*What you need to do*.
Within the listing below, show every line that contains the word "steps".

Content starts

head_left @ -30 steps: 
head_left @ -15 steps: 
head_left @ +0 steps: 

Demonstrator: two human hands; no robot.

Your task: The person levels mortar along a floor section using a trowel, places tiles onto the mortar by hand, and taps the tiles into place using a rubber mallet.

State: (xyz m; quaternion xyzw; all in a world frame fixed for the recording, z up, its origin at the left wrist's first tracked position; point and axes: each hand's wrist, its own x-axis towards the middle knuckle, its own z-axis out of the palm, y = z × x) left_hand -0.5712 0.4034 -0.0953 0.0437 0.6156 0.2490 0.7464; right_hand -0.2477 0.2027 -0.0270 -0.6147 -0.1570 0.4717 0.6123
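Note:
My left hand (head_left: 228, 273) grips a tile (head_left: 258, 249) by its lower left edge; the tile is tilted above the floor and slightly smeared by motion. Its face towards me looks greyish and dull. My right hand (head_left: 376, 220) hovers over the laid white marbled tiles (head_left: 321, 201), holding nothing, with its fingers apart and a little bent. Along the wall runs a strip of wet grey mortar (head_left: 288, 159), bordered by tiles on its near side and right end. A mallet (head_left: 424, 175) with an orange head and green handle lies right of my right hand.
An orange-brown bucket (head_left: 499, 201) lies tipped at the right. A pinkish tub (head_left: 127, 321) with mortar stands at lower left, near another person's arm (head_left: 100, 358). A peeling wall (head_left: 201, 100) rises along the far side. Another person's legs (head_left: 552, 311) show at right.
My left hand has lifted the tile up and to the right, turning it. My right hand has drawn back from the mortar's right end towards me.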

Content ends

*Expected answer*.
head_left @ -30 steps: 
head_left @ -15 steps: 
head_left @ +0 steps: 

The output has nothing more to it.